Il rischio di condotte fraudolente legato alle ipotesi di possibile natura fittizia dei crediti, di cessionari che operino pagando il valore delle cessioni con capitali di provenienza illecita e di attività finanziarie “abusive” perchè esercitate da soggetti privi delle necessarie autorizzazioni, ripropone ed amplifica le già pesanti criticità del Superbonus 110%, il quale – dopo tre lunghe stagioni di decreti attuativi, pareri tecnici, interpretazioni giuridiche e analisi procedurali – sembra ancor più mostrare i suoi tratti complessi e dubbiosi ed appare a molti come una deludente e irraggiungibile chimera.
Questa volta l’allarme viene dalla Banca d’Italia, la cui Unità di Informazione Finanziaria ha evidenziato sul tema – in una apposita e molto analitica comunicazione sulla prevenzione dei fenomeni di criminalità connessi con l’emergenza da Covid 19 – che “occorre in particolare calibrare la profondità e l’intensità dei presidi antiriciclaggio, valutando con attenzione il profilo degli eventuali cessionari che entrano in relazione con i soggetti obbligati, intensificando i controlli rispetto a richieste di sconto di crediti acquistati in precedenza, soprattutto se in misura massiva”.

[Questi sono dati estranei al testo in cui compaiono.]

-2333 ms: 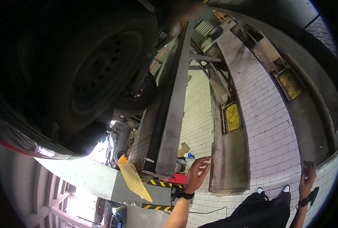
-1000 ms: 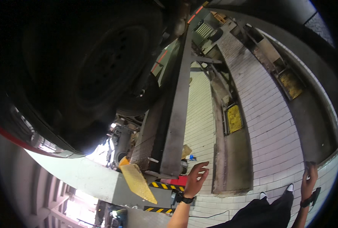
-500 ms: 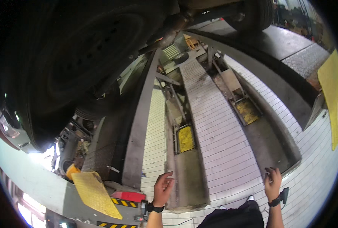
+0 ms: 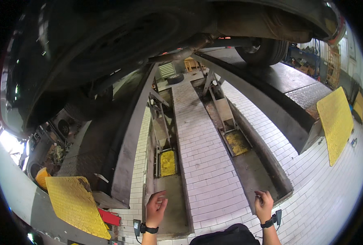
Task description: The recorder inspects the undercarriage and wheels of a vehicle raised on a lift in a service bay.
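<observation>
My left hand (image 4: pixel 156 209) hangs over the left floor recess (image 4: pixel 171 216), fingers loosely bent and thumb apart, with nothing in it. Near the end of the right recess (image 4: pixel 267 179) is my right hand (image 4: pixel 264 205), its fingers half curled and apart, also holding nothing. Each wrist wears a black band with a small device. Neither hand touches anything. Above and ahead, a raised vehicle shows its dark underside, with a spare wheel (image 4: pixel 124 43), a rusty exhaust part (image 4: pixel 259 20) and a tyre (image 4: pixel 265 52). It rests on a lift with a left runway (image 4: pixel 130 151) and a right runway (image 4: pixel 255 87).
Yellow tread-plate ramps slope at the left runway (image 4: pixel 73 204) and right runway (image 4: pixel 334 122). White tiles (image 4: pixel 206 155) run between the recesses, which hold lift struts and yellow plates (image 4: pixel 167 163). A loose tyre (image 4: pixel 175 78) lies farther back. Shelving (image 4: pixel 306 57) stands at the far right.
The view has turned to the right and tipped up, showing more of the vehicle's underside and the shelving. Both hands stay raised and empty, now farther left in the picture.
</observation>
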Demonstrator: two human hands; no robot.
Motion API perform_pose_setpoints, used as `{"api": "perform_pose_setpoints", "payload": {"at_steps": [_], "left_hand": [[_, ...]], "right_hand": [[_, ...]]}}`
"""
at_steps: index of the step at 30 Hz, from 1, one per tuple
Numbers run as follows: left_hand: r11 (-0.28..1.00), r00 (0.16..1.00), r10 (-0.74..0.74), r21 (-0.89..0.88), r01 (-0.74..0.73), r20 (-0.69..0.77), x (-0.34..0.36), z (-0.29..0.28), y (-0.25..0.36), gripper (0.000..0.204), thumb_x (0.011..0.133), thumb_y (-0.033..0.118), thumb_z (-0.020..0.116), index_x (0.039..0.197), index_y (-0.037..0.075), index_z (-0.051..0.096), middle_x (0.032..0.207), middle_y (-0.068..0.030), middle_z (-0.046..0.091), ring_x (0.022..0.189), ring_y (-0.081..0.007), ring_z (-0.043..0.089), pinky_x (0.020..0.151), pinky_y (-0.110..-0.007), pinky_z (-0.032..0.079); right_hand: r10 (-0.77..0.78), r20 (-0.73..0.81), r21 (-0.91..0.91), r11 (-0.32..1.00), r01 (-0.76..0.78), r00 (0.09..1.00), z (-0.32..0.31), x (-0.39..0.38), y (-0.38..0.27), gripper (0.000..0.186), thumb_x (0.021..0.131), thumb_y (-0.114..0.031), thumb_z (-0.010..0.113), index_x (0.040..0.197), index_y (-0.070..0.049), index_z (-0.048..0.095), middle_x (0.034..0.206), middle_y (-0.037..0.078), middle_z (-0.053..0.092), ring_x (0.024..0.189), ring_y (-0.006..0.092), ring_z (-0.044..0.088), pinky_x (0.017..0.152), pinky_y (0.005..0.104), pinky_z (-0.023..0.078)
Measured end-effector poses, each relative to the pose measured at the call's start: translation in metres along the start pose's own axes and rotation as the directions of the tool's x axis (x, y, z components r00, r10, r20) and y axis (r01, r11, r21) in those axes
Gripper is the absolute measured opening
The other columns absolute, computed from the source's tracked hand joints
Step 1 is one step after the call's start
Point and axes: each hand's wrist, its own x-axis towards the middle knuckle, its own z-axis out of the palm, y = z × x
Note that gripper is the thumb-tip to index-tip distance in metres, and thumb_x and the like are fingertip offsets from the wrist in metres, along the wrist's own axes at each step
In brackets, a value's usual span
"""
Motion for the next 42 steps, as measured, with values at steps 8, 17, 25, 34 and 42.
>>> {"api": "perform_pose_setpoints", "payload": {"at_steps": [8, 17, 25, 34, 42], "left_hand": [[0.993, 0.999, -0.015, -0.118, 0.009, -0.046, -0.032, -0.001, -0.035, 0.036, 0.098, 0.003, 0.069, 0.133, 0.001, 0.062, 0.125, -0.0063, 0.062, 0.094, -0.0115, 0.065, 0.079, -0.026, 0.055], [0.992, 0.988, -0.124, -0.027, 0.122, -0.087, -0.058, 0.003, -0.04, 0.044, 0.101, 0.019, 0.072, 0.14, 0.002, 0.059, 0.122, -0.0124, 0.068, 0.103, -0.0203, 0.066, 0.087, -0.033, 0.055], [0.975, 0.984, -0.178, -0.139, 0.173, -0.02, -0.057, -0.001, -0.059, 0.045, 0.102, 0.016, 0.069, 0.142, 0.0, 0.056, 0.127, -0.0132, 0.066, 0.102, -0.0188, 0.067, 0.085, -0.031, 0.057], [0.97, 0.989, -0.144, -0.193, 0.147, 0.03, -0.047, 0.008, -0.053, 0.042, 0.104, 0.014, 0.066, 0.142, 0.0, 0.054, 0.119, -0.0132, 0.069, 0.097, -0.0187, 0.07, 0.084, -0.03, 0.057], [0.971, 0.996, -0.087, -0.222, 0.091, 0.027, -0.045, 0.022, -0.04, 0.042, 0.105, 0.019, 0.066, 0.141, 0.001, 0.055, 0.103, -0.01, 0.071, 0.092, -0.0165, 0.068, 0.08, -0.03, 0.055]], "right_hand": [[-0.048, 0.058, 0.008, 0.999, 0.048, 0.997, 0.017, 0.02, -0.047, 0.027, 0.082, 0.003, 0.068, 0.108, -0.002, 0.074, 0.095, 0.014, 0.066, 0.07, 0.0266, 0.063, 0.066, 0.0358, 0.052], [-0.124, 0.141, 0.068, 0.991, 0.115, 0.982, 0.028, 0.033, -0.072, 0.027, 0.087, 0.0, 0.068, 0.113, -0.007, 0.073, 0.099, 0.009, 0.066, 0.069, 0.0195, 0.06, 0.065, 0.0331, 0.05], [-0.124, 0.144, 0.036, 0.992, 0.12, 0.982, 0.03, 0.032, -0.075, 0.025, 0.089, -0.004, 0.069, 0.113, -0.009, 0.073, 0.095, 0.009, 0.064, 0.07, 0.0222, 0.06, 0.066, 0.0343, 0.051], [-0.094, 0.153, 0.014, 0.996, 0.093, 0.984, 0.032, 0.027, -0.072, 0.024, 0.09, -0.005, 0.07, 0.113, -0.008, 0.074, 0.1, 0.01, 0.066, 0.072, 0.0243, 0.063, 0.067, 0.0346, 0.052], [-0.068, 0.187, 0.018, 0.998, 0.066, 0.98, 0.034, 0.022, -0.066, 0.025, 0.089, -0.004, 0.07, 0.113, -0.008, 0.074, 0.101, 0.009, 0.067, 0.071, 0.0229, 0.062, 0.067, 0.0335, 0.052]]}}
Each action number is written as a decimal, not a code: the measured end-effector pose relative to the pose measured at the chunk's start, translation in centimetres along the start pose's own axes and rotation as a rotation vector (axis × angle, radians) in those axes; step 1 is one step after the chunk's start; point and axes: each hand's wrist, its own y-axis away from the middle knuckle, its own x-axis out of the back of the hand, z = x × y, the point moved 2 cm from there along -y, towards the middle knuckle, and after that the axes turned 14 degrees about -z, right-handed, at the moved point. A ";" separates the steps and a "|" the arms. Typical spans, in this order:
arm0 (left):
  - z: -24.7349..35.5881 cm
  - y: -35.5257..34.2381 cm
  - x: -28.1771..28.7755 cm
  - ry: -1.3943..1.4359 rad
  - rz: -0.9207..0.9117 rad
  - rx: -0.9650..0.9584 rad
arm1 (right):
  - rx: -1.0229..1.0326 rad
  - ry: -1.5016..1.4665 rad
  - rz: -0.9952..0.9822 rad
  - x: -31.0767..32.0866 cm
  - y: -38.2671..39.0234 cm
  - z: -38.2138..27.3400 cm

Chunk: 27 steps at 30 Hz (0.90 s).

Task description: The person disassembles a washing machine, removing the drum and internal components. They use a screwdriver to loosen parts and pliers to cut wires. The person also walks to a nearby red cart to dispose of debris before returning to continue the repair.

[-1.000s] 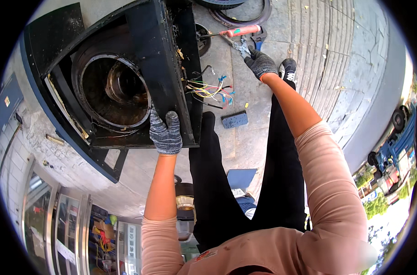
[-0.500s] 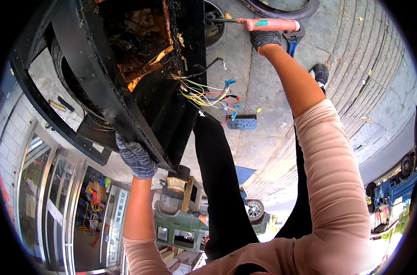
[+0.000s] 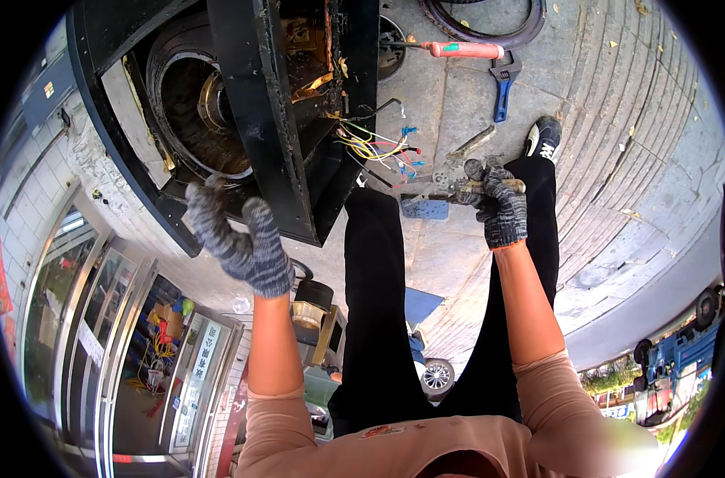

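My right hand (image 3: pixel 502 203), in a grey knitted glove, is closed around a slim hand tool with a wooden handle (image 3: pixel 519 186). Its metal end points left, above a small blue flat piece (image 3: pixel 426 209); its exact kind is unclear. My left hand (image 3: pixel 247 247), gloved alike, is open with thumb and fingers apart, its fingertips blurred. It hovers by the lower edge of a black metal cabinet (image 3: pixel 255 95). A large round opening with a metal ring (image 3: pixel 211 103) shows inside the cabinet. Loose coloured wires (image 3: pixel 370 147) hang from the cabinet's right side.
On the paving lie a red-handled tool (image 3: pixel 466 50), an adjustable wrench (image 3: pixel 502 92) with a blue handle and a narrow strip (image 3: pixel 474 141). A dark ring (image 3: pixel 529 28) and a round pan (image 3: pixel 392 60) are at the far side. My shoe (image 3: pixel 544 137) stands at right.
My right hand has left the red-handled tool, come nearer, and now holds the wooden-handled tool. My left hand has let go of the cabinet edge and opened. The view has shifted left.
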 end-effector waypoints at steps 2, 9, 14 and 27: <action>4.6 0.7 1.4 -0.070 -0.023 -0.086 | -0.043 -0.078 -0.181 2.0 -0.3 0.6; 0.3 12.1 -14.0 1.019 -0.497 1.217 | -0.041 -0.698 -0.519 -0.7 -0.8 1.5; -0.6 8.4 -20.2 1.479 -0.177 0.979 | -0.149 -0.726 -0.597 -2.4 1.0 1.6; 3.3 4.1 -18.5 0.550 -0.608 0.584 | 0.126 1.010 -0.729 -6.8 3.6 -3.5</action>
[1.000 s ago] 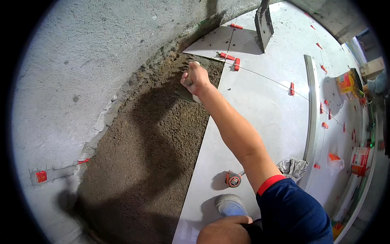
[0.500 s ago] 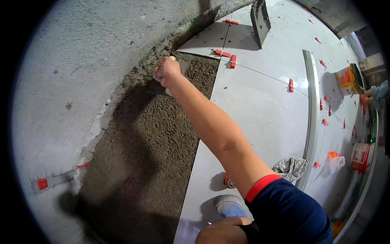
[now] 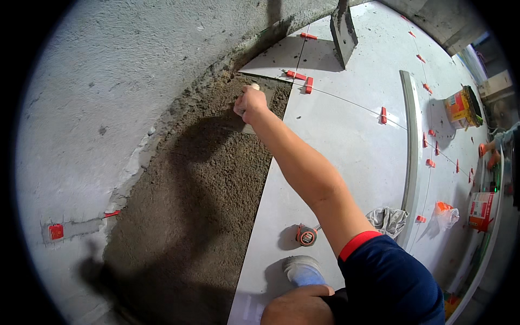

Se dunque è sceso in campo il massimo Organo di tutela dell’integrità del sistema economico-finanziario del Paese, cui è attribuita unicità a livello nazionale con totale autonomia operativa nelle funzioni di analisi, coordinamento e canalizzazione di dati e informazioni di rilevante interesse pubblico, vuol dire che l’impianto finanziario collegato al Superbonus 110%, unitamente alla mancanza di limitazioni al numero di cessioni ed alla tipologia di cessionari ammissibili, lasciano intravedere più di qualche sospetto circa la effettiva “blindatura” in ordine alla reale correttezza di siffatte operazioni.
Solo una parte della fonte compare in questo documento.